**TO DO**
Look through the material below and show every line with the word "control".
:::::
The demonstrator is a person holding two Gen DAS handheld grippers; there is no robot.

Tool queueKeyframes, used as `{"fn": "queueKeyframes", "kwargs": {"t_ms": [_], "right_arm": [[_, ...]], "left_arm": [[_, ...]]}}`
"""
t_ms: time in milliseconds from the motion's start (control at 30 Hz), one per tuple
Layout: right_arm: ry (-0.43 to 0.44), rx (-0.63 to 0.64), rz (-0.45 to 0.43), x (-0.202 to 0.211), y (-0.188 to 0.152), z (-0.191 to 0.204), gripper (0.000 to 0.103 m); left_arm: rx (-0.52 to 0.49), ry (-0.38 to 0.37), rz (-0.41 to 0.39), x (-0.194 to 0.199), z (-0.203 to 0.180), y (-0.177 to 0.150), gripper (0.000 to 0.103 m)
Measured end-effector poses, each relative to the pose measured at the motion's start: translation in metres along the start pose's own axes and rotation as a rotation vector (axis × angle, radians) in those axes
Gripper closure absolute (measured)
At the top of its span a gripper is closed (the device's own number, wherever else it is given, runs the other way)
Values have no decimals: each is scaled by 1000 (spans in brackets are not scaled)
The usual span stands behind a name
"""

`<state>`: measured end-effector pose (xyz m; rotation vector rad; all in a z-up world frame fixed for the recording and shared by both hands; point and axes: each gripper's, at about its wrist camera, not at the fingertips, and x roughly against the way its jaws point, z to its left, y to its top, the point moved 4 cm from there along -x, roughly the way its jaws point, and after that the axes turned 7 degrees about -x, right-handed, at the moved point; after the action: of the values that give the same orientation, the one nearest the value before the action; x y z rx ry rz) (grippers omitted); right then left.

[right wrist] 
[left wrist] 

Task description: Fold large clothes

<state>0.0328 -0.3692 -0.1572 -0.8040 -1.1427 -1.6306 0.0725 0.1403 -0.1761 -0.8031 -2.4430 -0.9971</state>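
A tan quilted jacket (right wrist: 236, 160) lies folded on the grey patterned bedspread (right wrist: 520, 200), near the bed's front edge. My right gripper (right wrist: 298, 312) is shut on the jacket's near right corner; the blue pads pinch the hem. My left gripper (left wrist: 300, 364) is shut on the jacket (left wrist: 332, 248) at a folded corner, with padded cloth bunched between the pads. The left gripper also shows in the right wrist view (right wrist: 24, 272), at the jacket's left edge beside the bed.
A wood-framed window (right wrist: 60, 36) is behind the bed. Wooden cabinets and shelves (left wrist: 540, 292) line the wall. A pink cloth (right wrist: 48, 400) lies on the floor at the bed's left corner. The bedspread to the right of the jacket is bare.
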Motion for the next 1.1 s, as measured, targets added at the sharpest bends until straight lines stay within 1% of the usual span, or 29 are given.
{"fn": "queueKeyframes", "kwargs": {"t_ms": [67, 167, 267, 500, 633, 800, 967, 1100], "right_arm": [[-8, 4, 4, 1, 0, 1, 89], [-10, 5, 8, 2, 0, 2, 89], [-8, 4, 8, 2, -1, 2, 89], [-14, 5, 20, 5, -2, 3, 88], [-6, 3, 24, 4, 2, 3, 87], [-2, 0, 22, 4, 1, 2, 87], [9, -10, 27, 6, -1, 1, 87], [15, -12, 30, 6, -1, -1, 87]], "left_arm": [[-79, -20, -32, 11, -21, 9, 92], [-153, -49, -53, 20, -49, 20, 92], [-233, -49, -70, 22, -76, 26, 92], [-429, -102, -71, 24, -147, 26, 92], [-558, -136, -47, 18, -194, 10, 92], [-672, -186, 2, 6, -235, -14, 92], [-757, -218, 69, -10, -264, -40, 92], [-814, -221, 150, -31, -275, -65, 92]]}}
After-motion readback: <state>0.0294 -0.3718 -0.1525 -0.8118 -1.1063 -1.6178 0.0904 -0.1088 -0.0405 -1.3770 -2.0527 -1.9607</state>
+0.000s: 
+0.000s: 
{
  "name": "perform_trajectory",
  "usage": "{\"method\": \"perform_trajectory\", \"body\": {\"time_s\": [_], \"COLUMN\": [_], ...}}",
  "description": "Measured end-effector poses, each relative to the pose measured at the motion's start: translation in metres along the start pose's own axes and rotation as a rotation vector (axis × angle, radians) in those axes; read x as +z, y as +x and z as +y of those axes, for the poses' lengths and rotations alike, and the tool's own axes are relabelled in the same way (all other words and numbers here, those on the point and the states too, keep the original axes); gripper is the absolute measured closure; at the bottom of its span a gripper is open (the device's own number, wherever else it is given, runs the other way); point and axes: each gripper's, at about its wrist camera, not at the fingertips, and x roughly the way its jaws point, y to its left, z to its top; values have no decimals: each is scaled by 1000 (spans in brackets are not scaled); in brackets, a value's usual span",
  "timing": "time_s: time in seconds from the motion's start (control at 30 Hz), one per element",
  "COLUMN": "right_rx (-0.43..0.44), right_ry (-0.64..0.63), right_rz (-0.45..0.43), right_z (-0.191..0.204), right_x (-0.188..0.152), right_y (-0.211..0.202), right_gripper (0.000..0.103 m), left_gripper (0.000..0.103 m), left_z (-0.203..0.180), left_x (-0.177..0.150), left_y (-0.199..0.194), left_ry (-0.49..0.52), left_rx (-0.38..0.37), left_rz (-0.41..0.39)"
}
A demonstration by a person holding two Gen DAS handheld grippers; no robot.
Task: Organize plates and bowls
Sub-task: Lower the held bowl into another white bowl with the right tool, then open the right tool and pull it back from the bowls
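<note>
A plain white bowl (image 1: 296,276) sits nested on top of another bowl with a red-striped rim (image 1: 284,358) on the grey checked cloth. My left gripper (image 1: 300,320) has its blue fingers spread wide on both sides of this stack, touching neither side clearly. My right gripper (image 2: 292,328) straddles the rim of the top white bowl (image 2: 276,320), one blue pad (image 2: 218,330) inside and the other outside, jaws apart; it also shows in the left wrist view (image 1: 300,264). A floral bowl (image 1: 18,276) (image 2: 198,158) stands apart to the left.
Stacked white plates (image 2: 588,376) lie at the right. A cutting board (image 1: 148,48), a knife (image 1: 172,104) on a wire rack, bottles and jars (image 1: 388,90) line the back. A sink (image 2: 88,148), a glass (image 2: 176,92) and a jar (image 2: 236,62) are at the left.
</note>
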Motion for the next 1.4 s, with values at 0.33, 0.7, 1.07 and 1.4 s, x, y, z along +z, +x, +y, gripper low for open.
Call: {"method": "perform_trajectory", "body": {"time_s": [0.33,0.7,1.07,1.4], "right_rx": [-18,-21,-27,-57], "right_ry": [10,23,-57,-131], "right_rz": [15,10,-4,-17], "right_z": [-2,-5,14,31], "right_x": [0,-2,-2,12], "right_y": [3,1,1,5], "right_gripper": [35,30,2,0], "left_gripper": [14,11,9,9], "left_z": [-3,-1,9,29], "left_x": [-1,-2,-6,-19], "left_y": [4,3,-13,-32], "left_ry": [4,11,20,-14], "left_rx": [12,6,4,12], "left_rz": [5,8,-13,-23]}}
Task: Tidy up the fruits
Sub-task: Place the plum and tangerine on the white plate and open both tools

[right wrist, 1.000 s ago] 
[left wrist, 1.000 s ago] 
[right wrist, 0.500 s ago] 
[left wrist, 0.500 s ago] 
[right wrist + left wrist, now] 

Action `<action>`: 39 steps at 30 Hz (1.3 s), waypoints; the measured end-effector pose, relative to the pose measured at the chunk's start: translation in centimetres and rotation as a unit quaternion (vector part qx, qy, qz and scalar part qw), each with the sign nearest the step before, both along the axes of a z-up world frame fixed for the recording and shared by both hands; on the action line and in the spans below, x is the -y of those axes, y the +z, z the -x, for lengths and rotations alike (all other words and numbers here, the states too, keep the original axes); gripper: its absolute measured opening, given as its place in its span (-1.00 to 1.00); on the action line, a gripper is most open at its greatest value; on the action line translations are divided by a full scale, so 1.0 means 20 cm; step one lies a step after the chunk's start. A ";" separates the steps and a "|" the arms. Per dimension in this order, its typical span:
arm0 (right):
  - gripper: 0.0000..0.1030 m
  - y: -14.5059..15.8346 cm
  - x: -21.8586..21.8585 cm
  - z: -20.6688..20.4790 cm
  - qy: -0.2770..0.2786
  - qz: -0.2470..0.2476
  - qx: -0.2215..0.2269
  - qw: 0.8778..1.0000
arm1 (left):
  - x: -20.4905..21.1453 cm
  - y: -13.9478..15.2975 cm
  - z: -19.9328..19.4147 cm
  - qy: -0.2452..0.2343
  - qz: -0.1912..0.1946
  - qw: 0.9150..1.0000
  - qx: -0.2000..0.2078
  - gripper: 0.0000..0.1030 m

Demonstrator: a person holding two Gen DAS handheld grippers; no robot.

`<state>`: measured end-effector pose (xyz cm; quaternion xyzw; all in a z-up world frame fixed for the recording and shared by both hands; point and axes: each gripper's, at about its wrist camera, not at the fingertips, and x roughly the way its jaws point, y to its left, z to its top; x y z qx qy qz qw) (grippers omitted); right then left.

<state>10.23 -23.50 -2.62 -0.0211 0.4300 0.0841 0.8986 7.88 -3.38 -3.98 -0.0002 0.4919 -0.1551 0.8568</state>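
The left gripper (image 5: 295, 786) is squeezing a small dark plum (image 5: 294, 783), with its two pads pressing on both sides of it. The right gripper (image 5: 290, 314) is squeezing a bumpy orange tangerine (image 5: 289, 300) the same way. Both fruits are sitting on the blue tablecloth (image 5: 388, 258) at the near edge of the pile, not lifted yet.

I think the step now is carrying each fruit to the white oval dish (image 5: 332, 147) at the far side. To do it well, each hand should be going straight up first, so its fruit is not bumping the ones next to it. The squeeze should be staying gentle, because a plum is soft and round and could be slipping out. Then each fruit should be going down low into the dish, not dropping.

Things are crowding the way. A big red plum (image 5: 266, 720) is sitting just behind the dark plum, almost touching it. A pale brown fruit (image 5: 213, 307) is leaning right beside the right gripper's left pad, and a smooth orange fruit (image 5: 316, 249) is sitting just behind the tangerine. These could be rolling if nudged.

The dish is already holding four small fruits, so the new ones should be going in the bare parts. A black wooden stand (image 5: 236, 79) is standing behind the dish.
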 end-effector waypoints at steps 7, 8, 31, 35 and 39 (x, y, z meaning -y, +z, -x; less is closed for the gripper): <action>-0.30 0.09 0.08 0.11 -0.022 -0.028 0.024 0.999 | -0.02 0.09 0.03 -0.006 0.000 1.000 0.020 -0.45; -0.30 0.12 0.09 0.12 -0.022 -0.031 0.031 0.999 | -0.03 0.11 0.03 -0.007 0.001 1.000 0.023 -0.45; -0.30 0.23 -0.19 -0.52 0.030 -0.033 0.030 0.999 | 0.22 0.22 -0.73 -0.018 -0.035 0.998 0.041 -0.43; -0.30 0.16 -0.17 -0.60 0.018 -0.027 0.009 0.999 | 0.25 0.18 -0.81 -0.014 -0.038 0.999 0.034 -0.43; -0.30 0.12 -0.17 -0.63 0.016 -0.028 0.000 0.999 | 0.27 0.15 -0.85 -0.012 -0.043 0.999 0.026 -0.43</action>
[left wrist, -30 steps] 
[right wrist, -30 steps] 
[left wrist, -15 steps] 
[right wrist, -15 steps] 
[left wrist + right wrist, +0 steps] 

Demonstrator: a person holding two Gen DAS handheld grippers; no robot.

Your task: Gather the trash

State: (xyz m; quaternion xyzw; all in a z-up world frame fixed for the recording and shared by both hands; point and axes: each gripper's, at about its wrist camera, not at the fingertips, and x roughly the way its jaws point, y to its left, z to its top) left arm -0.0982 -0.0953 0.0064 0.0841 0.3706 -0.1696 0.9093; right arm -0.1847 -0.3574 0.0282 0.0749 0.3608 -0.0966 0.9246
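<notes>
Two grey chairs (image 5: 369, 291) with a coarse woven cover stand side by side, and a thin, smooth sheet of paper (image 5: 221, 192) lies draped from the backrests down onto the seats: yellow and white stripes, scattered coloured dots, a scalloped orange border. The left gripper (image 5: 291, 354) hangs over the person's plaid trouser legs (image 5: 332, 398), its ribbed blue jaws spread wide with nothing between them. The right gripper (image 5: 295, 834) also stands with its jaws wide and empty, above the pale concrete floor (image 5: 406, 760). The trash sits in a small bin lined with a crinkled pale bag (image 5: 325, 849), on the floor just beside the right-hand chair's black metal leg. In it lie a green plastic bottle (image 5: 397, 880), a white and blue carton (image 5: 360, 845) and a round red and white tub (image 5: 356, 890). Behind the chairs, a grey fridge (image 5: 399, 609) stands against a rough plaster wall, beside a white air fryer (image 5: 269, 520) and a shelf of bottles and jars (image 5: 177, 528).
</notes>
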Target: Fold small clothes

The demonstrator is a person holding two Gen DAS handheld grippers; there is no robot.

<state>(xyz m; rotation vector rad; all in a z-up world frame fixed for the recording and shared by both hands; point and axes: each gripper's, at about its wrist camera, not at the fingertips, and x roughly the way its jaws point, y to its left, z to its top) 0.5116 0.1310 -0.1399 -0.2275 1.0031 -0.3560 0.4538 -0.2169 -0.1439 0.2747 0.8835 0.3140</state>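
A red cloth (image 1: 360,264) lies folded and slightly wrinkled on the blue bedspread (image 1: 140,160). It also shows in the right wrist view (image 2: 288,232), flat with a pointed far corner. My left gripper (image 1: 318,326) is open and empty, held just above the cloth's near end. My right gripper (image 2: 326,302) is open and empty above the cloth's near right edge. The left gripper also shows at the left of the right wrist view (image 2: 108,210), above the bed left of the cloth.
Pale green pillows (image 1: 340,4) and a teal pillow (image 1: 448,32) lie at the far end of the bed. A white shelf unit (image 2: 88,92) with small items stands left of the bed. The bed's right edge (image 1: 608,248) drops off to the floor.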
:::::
**YOUR RESPONSE**
t_ms: time in milliseconds from the motion's start (control at 30 Hz), one per tuple
  "timing": "time_s: time in seconds from the motion's start (control at 30 Hz), one per element",

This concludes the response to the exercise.